→ What the exercise asks
Would you copy the records below, exactly and only from their first line through the line containing "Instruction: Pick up", without any pictures?

::: Exercise materials :::

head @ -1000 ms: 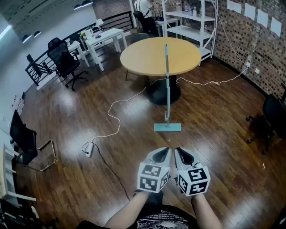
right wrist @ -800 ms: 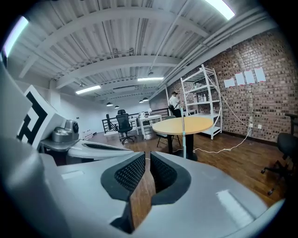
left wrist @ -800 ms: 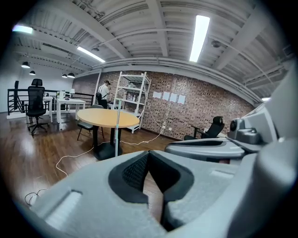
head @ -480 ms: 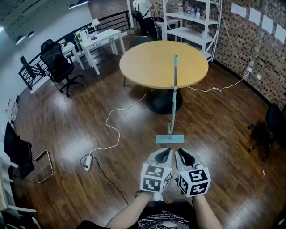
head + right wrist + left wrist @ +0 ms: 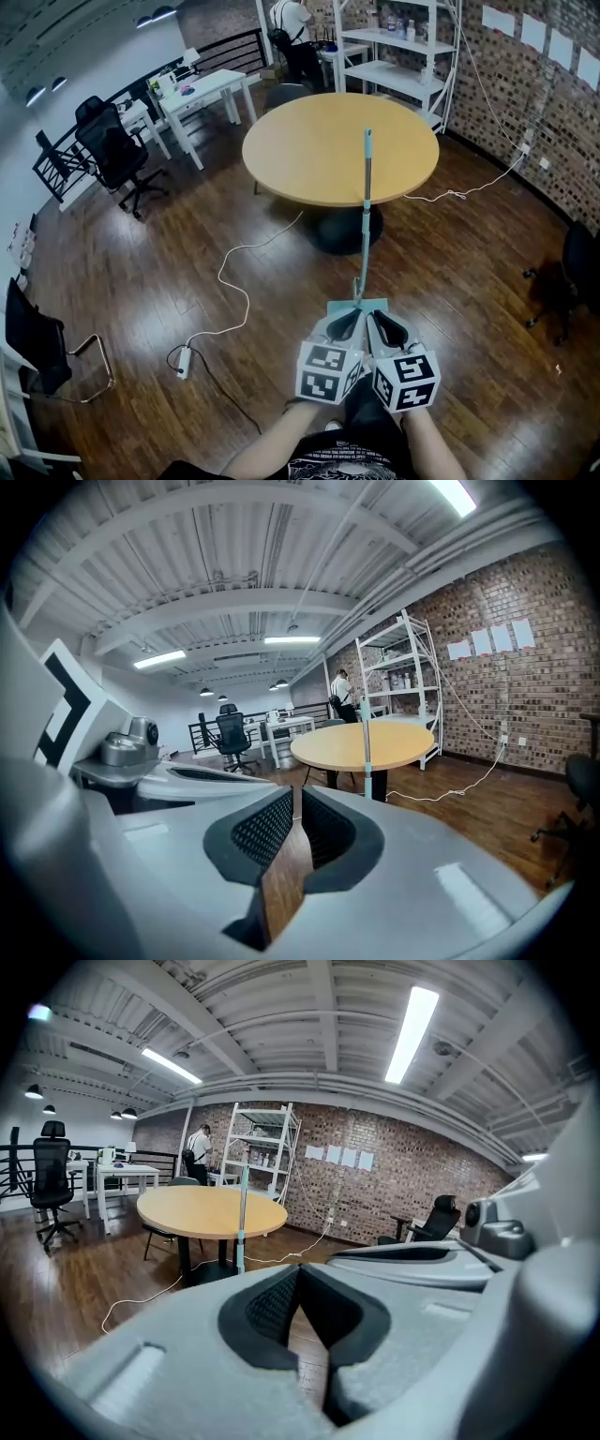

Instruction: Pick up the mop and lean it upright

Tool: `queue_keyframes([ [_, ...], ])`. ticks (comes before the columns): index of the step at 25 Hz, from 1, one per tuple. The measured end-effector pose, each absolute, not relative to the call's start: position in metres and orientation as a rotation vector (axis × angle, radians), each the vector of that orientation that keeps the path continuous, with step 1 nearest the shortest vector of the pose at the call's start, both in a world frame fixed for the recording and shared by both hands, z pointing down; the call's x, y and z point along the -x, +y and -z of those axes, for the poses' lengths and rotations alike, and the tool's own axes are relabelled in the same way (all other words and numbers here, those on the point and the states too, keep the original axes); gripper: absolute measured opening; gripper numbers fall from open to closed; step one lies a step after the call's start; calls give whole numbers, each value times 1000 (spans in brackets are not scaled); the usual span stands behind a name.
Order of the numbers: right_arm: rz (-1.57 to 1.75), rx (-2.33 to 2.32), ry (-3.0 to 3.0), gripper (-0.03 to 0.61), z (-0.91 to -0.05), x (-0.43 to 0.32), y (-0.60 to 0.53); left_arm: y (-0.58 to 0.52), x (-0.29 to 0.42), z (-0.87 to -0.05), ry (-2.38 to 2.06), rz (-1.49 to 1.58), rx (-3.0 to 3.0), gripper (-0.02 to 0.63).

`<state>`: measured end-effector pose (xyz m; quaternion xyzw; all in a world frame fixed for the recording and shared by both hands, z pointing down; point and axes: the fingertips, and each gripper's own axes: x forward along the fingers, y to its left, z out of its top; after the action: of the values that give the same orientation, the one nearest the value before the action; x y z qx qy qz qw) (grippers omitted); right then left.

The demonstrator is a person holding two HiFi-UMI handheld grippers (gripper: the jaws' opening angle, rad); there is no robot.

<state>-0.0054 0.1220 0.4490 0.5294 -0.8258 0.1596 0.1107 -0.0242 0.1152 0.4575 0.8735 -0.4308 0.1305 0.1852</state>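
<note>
A dark, glossy wooden floor (image 5: 141, 262) is seen across a wide room, closed on the right by a brick wall (image 5: 553, 112) on which pale sheets of paper (image 5: 534, 33) are pinned. A round desk (image 5: 309, 150) with a light wooden top is set on a single dark pedestal near the middle. The mop (image 5: 365, 220) is stood upright with its handle leaned against the near edge of that desk; its flat head is laid on the floor just beyond the tips of the tongs and is partly covered by them. A white cable (image 5: 234, 281) is trailed over the floor from under the desk to a power strip (image 5: 185, 361), and a second cable is run toward the brick wall. White shelving (image 5: 403, 56) is placed at the back, where a person (image 5: 291, 28) is seen standing. White work desks (image 5: 202, 89) and black office chairs (image 5: 112, 150) are ranged along a dark railing on the left.

The left tongs (image 5: 349, 317) are held clenched, tips together, with nothing gripped. The right tongs (image 5: 377, 317), held close beside them, are parted by a narrow slit, having just been opening slightly; only floor is seen through the gap.
</note>
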Motion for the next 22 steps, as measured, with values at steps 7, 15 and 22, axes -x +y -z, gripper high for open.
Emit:
queue_keyframes([
  [7,-479,-1568,-2456,28,-451,-11,40,37,12,-457,-1233,-371,-2462,3],
  [15,-472,-1499,-2493,91,-444,-35,-77,-74,-9,-441,-1298,-350,-2449,3],
  [22,-452,-1488,-2511,166,-446,-61,-177,-152,-22,-447,-1338,-373,-2412,3],
])
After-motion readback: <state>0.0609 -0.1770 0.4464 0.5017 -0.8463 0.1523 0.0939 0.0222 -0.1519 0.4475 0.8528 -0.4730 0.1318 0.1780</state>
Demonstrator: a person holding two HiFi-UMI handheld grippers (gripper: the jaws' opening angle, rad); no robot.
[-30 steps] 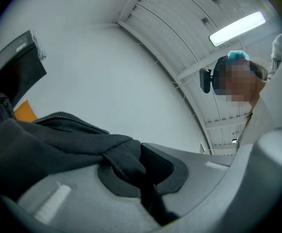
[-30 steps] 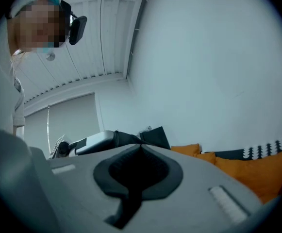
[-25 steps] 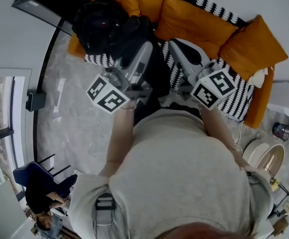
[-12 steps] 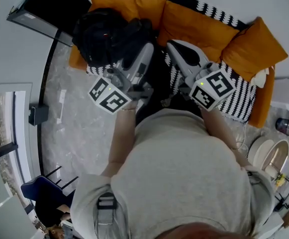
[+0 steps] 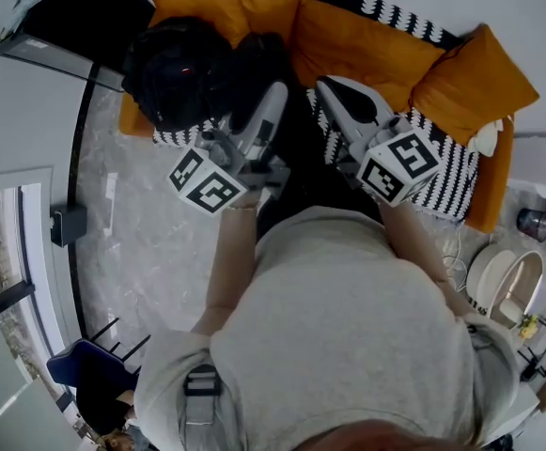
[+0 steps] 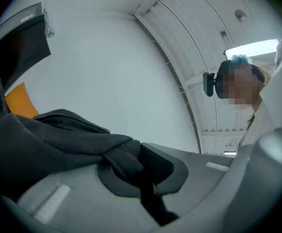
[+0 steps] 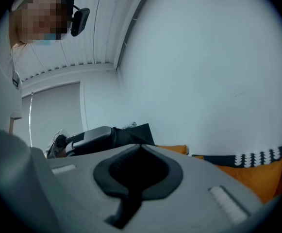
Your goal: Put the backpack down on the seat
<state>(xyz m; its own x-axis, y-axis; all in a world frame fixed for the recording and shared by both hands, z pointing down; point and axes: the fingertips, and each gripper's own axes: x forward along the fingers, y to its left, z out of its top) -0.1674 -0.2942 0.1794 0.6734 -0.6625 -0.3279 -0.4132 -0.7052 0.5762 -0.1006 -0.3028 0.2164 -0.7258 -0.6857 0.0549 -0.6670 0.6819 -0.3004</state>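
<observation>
The black backpack (image 5: 174,73) hangs over the left end of the sofa, above the black-and-white patterned seat (image 5: 442,181) and next to the orange cushions (image 5: 366,45). My left gripper (image 5: 274,92) is shut on a dark strap of the backpack. In the left gripper view the strap (image 6: 131,159) runs down between the closed jaws of my left gripper (image 6: 148,178), and the bag's body (image 6: 43,140) fills the left side. My right gripper (image 5: 334,90) is beside it, over the seat. The right gripper view shows my right gripper (image 7: 136,178) shut with nothing in it.
A dark panel (image 5: 75,17) stands against the wall left of the sofa. Grey marble floor (image 5: 150,252) lies in front. A blue chair (image 5: 89,379) is at the lower left, a round white stand (image 5: 503,285) at the right. An orange cushion (image 7: 272,178) shows past the right gripper.
The backpack has shifted a little to the left over the sofa's end. Both grippers keep nearly the same places, and the left one's grip is unchanged.
</observation>
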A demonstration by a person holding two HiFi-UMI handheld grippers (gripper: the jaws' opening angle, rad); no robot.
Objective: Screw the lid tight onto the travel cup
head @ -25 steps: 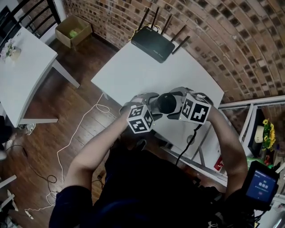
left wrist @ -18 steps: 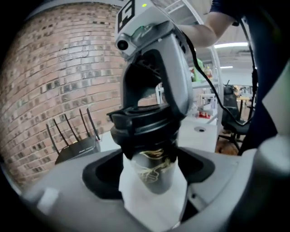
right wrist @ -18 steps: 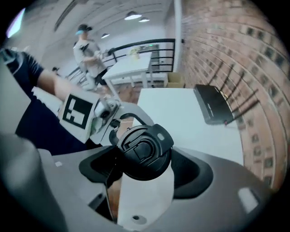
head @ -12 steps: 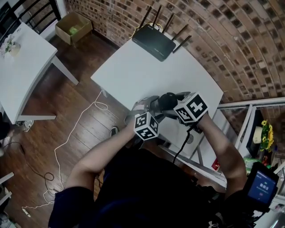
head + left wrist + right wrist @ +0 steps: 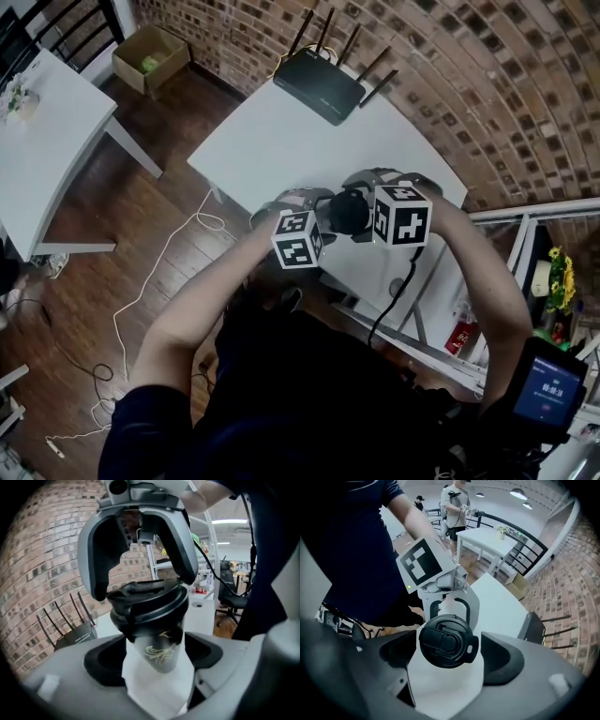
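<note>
One travel cup point(image 5: 161, 654), body hidden from above, under lid point(image 5: 349, 214)

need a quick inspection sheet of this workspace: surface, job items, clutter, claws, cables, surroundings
surface: white table, nothing spilled seen
job's things: travel cup upright towards the table's near edge, black lid sitting on it
clutter: black router with antennas at the far edge
grippers: left claw shut on the cup's body; right claw opening around the lid, pads seemingly just off it
cables: black cable hangs below the right claw; white cable loops over the floor
surroundings: brick wall, wooden floor, second white table, cardboard box
</note>
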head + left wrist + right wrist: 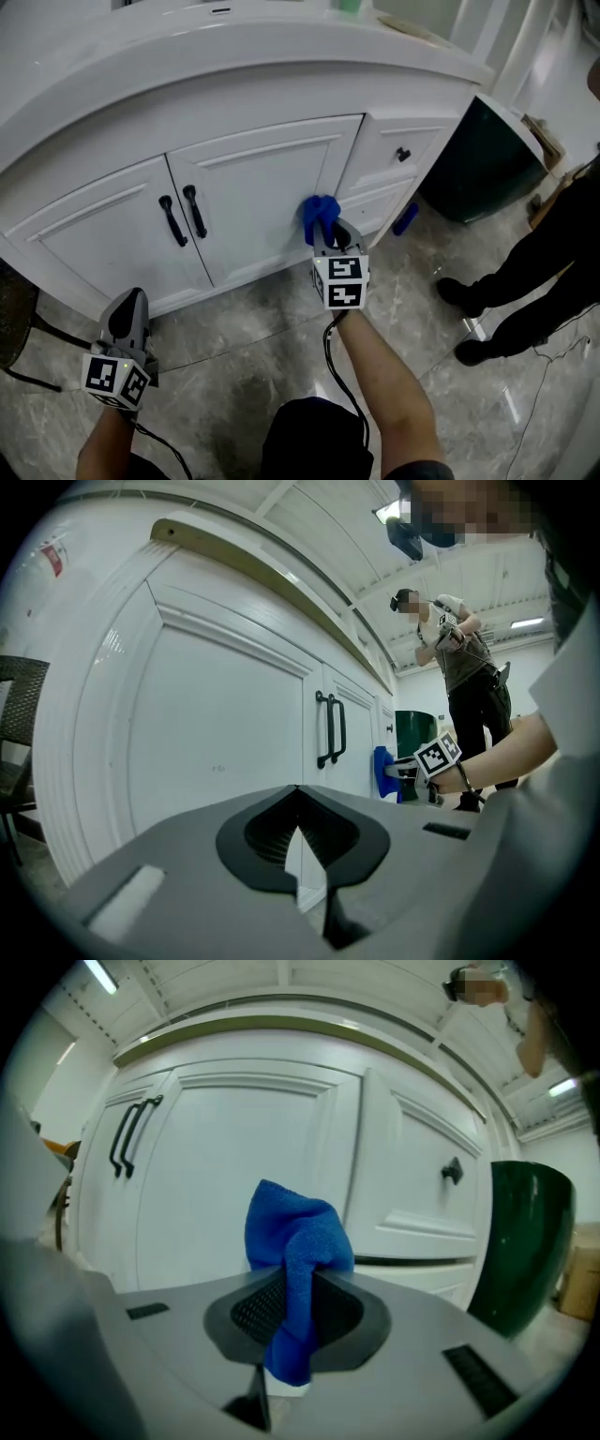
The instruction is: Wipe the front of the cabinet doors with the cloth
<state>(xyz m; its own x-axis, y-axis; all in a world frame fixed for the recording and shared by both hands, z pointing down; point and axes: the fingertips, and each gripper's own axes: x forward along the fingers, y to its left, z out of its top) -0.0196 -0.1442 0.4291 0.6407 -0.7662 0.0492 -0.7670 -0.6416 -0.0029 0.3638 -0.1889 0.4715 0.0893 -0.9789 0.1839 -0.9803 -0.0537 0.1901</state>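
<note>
- Head view: right gripper (pixel 324 232) sits mid-frame, jaws clamped on a bunched blue cloth (pixel 319 211). The cloth looks pressed to the lower right edge of the right cabinet door (pixel 262 197), beside the drawer stack.
- Right gripper view: cloth (pixel 295 1237) is pinched in the middle between the pads, with a wad sticking out past the tips. Probably held that way so fabric, not plastic, meets the paint.
- Left gripper (pixel 129 305) is at lower left, low by the left cabinet door (pixel 103 234) and apart from it. Its jaws are together with nothing between them; it looks parked out of the wiping path.
- Wiping seems under way at the right door; I can't tell how much of it is covered.
- Surfaces: glossy white panelled doors, paired black bar handles (pixel 183 217) at the centre seam, small black knob (pixel 402 155) on the drawer, and a curved white countertop (pixel 234 47) above.
- Room: grey marble-look tile floor (pixel 234 337), dark green bin (pixel 478 164) at upper right. A bystander's dark trouser legs (pixel 525 281) are at the right edge.
</note>
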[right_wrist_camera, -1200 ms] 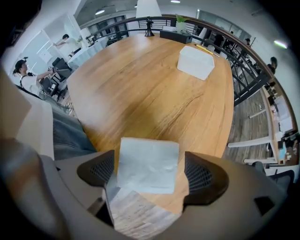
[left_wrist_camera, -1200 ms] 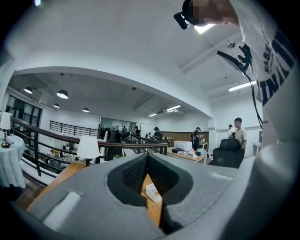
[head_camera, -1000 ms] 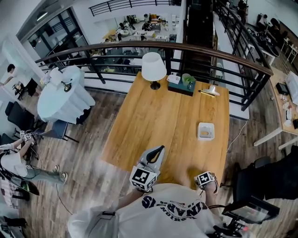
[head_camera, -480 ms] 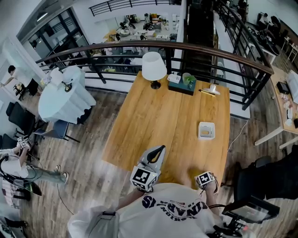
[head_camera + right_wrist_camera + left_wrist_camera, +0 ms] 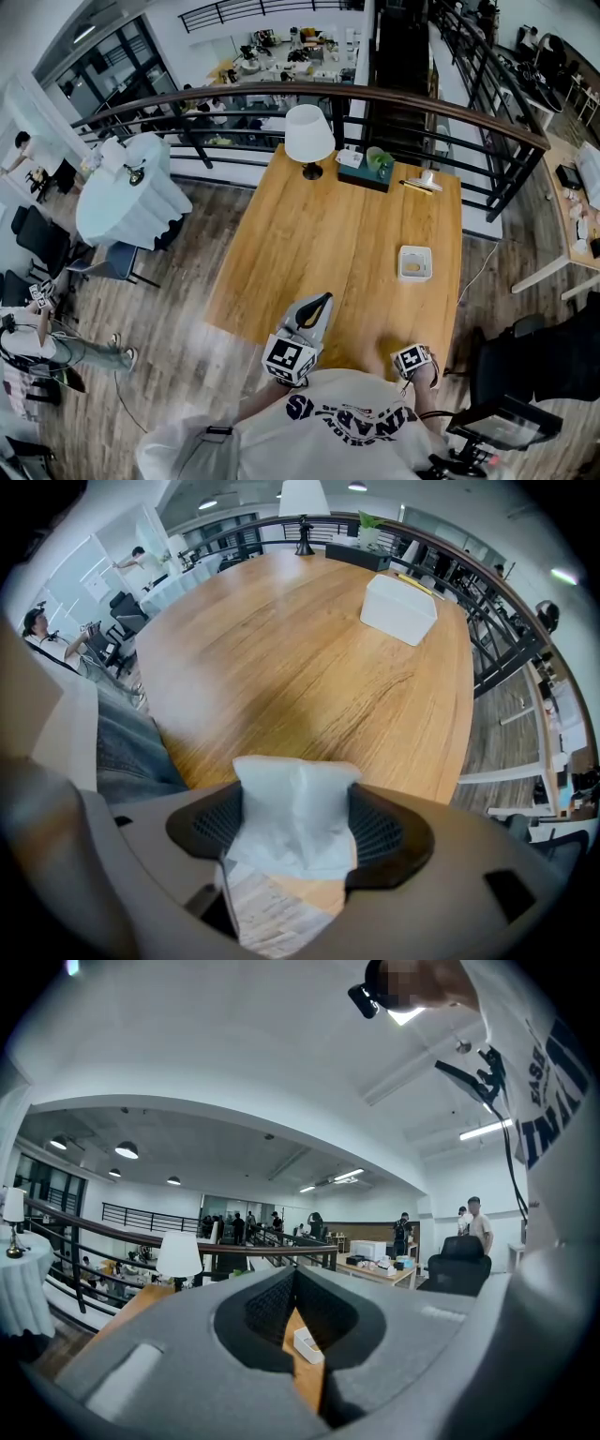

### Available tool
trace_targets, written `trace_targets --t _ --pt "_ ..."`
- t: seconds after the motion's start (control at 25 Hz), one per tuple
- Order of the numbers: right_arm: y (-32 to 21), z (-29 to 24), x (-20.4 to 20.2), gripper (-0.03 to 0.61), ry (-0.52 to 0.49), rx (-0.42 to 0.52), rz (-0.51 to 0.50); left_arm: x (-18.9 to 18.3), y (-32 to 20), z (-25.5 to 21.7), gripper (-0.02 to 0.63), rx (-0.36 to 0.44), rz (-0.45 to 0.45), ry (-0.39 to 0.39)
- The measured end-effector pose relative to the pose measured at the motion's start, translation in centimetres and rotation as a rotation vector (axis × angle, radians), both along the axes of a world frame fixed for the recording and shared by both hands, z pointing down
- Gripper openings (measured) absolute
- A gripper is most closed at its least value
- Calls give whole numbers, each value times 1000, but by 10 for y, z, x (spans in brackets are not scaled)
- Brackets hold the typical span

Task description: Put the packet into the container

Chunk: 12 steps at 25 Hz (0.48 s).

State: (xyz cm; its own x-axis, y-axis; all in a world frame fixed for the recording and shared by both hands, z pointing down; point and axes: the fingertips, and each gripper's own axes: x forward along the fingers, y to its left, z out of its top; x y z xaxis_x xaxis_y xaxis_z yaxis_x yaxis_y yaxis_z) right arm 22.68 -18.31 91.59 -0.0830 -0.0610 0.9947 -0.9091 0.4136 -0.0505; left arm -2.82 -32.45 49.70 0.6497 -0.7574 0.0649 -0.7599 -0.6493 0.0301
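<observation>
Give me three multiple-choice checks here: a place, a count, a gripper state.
1. Where is the white rectangular plastic container?
A) on the floor
B) on the long wooden table, near its right edge
C) on a chair
2. How many white-shaded table lamps stand on that table?
A) one
B) two
C) three
3. What is the right gripper doing?
A) open, empty
B) shut on a cup
C) shut on the soft white packet
Key: 1 B, it sits on bare wood right of centre. 2 A, a single lamp at the far end. 3 C, the jaws have just been closing and their pads press the packet's sides.
</observation>
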Motion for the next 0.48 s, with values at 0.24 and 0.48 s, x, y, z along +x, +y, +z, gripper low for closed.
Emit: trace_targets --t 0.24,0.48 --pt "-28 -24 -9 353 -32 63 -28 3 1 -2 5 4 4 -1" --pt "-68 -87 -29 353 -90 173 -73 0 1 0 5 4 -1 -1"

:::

→ Answer to this task
head @ -1000 ms: 
right wrist @ -800 ms: 
left wrist @ -800 ms: 
head @ -480 ms: 
head + right wrist + left wrist @ +0 ms: 

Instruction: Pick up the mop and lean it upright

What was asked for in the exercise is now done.